The problem
Throughout the entries below, report every line where "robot" is found.
-- Information given follows --
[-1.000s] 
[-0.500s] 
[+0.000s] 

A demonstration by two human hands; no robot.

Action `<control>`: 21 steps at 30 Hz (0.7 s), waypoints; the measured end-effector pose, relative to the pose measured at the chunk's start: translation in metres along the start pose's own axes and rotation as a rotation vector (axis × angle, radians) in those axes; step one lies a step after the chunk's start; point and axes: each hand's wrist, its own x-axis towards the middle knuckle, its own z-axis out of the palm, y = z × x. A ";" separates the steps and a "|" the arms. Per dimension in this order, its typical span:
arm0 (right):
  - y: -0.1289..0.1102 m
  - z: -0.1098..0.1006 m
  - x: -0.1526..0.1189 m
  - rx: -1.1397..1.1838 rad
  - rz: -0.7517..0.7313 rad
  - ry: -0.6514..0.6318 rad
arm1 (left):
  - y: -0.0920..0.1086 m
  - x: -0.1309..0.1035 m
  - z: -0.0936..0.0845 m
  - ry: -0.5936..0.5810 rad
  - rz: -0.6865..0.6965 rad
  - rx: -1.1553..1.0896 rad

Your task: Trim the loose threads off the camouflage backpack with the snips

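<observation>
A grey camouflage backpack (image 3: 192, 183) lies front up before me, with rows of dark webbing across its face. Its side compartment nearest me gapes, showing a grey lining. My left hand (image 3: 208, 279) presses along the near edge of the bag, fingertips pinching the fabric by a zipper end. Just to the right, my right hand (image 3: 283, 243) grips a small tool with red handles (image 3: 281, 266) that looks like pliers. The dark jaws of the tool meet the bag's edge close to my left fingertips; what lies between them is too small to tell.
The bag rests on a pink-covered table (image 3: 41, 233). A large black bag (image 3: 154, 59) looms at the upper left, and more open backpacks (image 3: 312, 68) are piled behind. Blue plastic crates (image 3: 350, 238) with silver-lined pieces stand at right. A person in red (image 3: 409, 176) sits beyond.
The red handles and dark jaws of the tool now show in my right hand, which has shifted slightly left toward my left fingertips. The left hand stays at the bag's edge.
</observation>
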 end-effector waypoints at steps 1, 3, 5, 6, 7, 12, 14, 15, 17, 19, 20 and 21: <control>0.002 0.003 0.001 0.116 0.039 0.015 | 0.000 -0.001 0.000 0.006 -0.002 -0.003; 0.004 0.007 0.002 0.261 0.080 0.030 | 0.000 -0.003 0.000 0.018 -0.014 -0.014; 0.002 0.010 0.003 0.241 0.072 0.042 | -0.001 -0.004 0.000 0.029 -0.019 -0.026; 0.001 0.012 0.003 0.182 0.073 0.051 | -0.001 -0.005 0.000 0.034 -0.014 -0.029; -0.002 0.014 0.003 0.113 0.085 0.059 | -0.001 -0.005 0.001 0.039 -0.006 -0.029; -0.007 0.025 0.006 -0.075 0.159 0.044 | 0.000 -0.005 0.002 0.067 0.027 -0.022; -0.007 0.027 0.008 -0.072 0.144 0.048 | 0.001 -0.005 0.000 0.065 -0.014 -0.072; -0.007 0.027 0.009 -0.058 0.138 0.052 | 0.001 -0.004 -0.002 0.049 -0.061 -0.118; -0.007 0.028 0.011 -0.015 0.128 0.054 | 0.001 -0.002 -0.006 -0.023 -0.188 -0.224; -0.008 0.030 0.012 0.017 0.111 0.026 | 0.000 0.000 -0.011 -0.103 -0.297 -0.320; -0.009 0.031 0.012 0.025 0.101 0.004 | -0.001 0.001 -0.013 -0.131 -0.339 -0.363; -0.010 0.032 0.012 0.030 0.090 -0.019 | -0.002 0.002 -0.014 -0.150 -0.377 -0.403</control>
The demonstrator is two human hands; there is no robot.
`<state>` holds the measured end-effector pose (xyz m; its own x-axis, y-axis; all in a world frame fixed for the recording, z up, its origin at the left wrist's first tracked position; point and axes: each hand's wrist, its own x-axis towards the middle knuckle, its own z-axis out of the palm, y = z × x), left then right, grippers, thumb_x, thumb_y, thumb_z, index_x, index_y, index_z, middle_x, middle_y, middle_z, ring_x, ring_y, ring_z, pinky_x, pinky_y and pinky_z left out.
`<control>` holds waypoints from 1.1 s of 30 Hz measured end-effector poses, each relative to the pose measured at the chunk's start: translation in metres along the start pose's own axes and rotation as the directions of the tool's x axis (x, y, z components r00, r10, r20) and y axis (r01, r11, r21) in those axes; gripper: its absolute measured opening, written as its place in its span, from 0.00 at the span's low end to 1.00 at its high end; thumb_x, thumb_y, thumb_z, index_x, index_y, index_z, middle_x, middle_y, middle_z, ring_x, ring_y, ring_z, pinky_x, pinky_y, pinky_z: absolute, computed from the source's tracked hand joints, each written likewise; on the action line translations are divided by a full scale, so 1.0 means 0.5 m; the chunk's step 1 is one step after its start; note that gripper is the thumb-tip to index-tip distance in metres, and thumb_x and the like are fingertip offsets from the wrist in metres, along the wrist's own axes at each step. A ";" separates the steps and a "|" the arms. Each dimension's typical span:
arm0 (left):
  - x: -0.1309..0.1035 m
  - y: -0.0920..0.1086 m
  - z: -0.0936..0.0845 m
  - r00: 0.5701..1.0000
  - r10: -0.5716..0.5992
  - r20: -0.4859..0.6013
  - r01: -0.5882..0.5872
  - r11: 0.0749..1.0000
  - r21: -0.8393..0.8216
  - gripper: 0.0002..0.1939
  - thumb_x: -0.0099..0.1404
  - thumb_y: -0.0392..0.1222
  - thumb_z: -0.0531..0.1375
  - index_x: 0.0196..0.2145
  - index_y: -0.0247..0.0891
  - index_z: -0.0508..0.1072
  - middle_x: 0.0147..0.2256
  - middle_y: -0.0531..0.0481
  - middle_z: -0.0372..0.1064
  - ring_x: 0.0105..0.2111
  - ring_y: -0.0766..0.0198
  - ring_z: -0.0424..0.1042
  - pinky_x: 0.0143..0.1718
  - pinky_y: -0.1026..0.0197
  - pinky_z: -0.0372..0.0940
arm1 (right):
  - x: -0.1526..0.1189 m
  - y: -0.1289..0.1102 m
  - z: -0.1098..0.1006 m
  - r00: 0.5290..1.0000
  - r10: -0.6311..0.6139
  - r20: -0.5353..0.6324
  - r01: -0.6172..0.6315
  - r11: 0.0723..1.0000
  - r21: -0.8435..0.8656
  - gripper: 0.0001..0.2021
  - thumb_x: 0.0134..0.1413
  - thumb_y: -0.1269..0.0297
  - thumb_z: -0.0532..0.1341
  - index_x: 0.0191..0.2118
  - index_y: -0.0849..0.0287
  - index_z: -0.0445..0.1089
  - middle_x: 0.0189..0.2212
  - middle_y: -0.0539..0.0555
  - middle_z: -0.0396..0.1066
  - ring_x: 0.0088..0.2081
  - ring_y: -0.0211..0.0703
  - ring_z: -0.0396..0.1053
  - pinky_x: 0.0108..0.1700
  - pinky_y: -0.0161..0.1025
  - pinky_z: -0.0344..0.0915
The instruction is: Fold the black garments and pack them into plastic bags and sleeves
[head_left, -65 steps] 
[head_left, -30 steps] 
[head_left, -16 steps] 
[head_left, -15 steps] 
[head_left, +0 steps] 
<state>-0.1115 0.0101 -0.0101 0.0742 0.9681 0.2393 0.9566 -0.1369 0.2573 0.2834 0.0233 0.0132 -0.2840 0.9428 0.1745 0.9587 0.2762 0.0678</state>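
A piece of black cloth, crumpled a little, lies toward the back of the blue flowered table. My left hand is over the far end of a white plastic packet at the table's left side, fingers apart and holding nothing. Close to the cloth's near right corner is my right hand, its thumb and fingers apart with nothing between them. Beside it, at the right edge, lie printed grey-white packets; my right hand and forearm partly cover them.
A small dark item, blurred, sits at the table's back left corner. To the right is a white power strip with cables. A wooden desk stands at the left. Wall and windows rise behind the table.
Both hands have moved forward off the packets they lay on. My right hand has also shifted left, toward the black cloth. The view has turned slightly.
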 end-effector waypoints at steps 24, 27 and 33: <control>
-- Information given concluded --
Solution for this task
A demonstration by two human hands; no robot.
The demonstrator is two human hands; there is no robot.

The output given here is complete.